Бенкендорф. Сиятельный жандарм - Юрий Щеглов
Шрифт:
Интервал:
Закладка:
— Кто это? Должности не помню.
— Вице-президент Варшавы. Наповал застрелили генерала Жандра. Погибли генерал Трембицкий и генерал князь Станислав Потоцкий. Причем несчастного Потоцкого зарубили, не опознав. И страшно произнести: ужасной смертью кончил дни Гауке!
— Не может быть! Гауке?! Военный министр!
— Все может быть, Александр Христофорович! Теперь все может быть! Цесаревич, слава Богу, жив. Княгиня Лович с ним в Вержбне.
— А Николай Николаевич?
— Новосильцев спас себя и семью. Генерал Рожнецкий и генерал-адъютант граф Красинский уцелели. Рожнецкий на пути в Петербург.
Бенкендорф опустился на постель, сжимая виски ладонями и стараясь прийти в обычное состояние.
— Верны ли, Максимилиан Яковлевич, сведения?
— Абсолютно! Сахтынский прислал ротмистра Халецкого.
— А курьер от цесаревича? Не может быть, чтобы императору не доложили. Где Халецкий?
— Лежит у меня в кабинете бездыханный. Сообщил устно, отдал короткую записку Рожнецкого и упал прямо передо мной на пол.
— Алексей Федорович, — обратился Бенкендорф к Львову, — скачи к Лерху, пусть приведет в чувство беднягу. Но ни слова никому! Лерха не отпускай — и сюда вместе с Халецким. Передай ему, что я не забуду! И передай, что молодец!

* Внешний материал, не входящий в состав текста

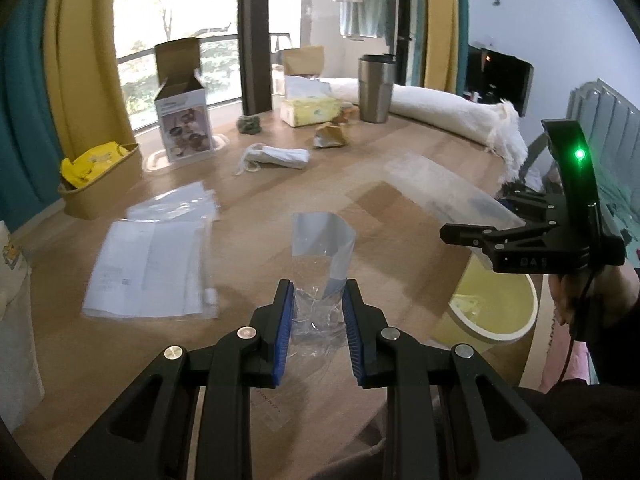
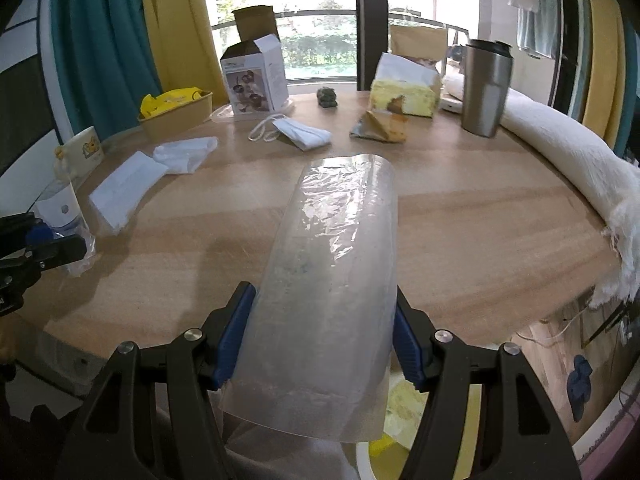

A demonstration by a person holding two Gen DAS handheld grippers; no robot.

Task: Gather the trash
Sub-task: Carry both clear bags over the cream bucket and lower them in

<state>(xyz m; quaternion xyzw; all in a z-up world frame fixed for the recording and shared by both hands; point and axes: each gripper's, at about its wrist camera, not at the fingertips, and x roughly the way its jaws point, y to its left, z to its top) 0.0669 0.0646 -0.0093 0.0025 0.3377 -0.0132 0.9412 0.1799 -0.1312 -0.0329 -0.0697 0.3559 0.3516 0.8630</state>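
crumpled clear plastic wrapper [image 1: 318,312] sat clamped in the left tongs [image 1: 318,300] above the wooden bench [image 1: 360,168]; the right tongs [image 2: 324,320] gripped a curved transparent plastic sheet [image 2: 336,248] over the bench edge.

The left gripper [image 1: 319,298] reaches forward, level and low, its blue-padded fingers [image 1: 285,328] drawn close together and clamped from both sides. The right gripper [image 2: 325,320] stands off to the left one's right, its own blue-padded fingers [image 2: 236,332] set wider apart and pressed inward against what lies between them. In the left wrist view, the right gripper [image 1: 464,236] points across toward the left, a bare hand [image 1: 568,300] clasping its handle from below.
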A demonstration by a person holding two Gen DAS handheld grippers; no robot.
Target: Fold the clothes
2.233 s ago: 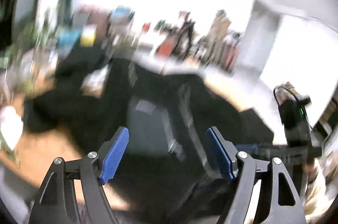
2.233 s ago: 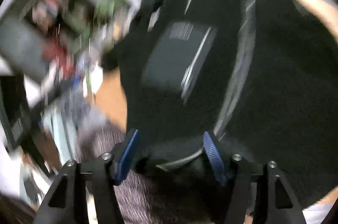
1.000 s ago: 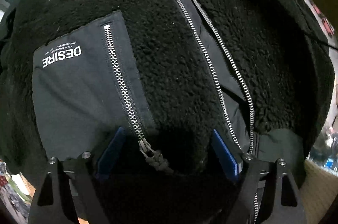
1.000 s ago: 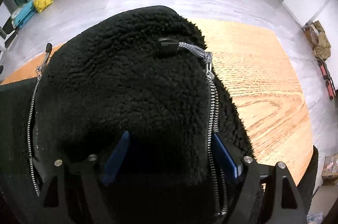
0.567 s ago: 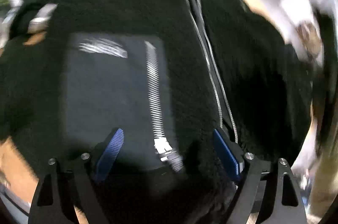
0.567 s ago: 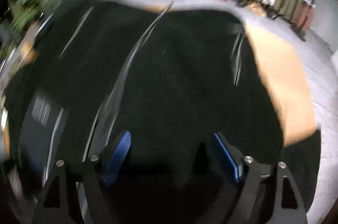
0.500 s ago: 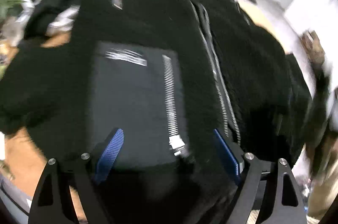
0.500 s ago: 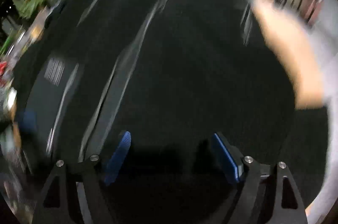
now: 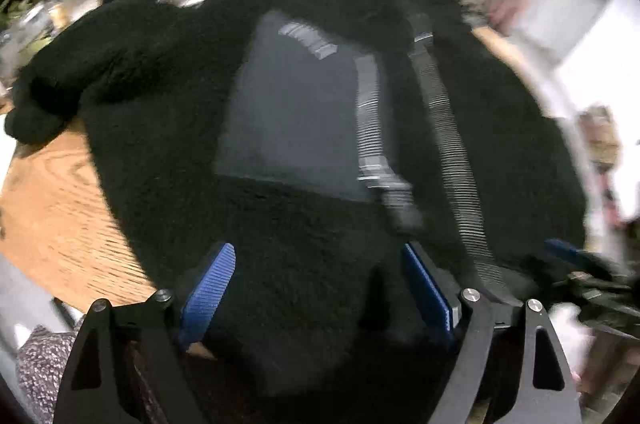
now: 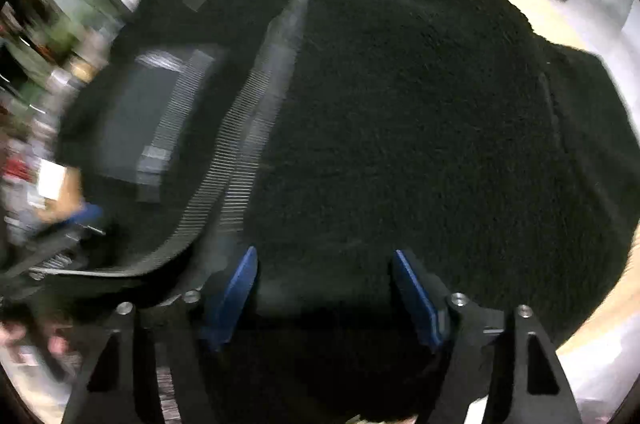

— Курьер от цесаревича опоздает не меньше чем на сутки. Халецкий службу знает. Две лошади пали, а сам ни стоять не может, ни сидеть. Сахтынский его из города вывел тайно.
— Значит, ехать к государю? Не сомневаешься?
— Александр Христофорович, зря медлите! Если бы не подпись Сахтынского на обратной стороне записки, я сам бы усомнился. Но я руку Сахтынского хорошо знаю. Он цесаревичу не сказал, что послал в Петербург ротмистра. Напрасно медлите, Александр Христофорович. Варшава восстала! Варшава в огне!
Бенкендорф крикнул Готфрида:
— Одеваться! Коня! В Аничков!
— А бриться, Александр Христофорович?
— Какое тут бриться?! Давай поскорее!
С Готфридом он говорил по-русски. Камердинер давно забыл родной язык. Буквально через пять минут Бенкендорф, отдав на ходу распоряжения фон Фоку, слетел по лестнице вниз, застегнул шинель и прыгнул в седло так резво, как в молодые годы.
Государь поднимался с рассветом, однако появление Бенкендорфа во дворце в столь ранний час его удивило. Выслушав сообщение полуодетым, император спокойно произнес:
— Не ты ли мне клялся, что я могу рассчитывать на польскую армию, как на Преображенский полк? Я слушал тебя в последний приезд как оракула. Стал на сторону Сената в его борьбе с Константином, выделил деньги на реставрацию древнего замка королей польских в Кракове, позволил возобновить мавзолей Яна Собесского в Варшаве, ободрил Сейм, оказал покровительство фабричной промышленности в ущерб России! И что же?! Мы готовимся к походу на Париж, польскую армию я предназначаю в авангард, мой главный советник и тайный страж уверяет в абсолютной верности, а между тем мятеж готовится полным ходом, невзирая на милости и знаки благоволения! Это возмутительно! Россия никогда не простит Польше подобного коварства!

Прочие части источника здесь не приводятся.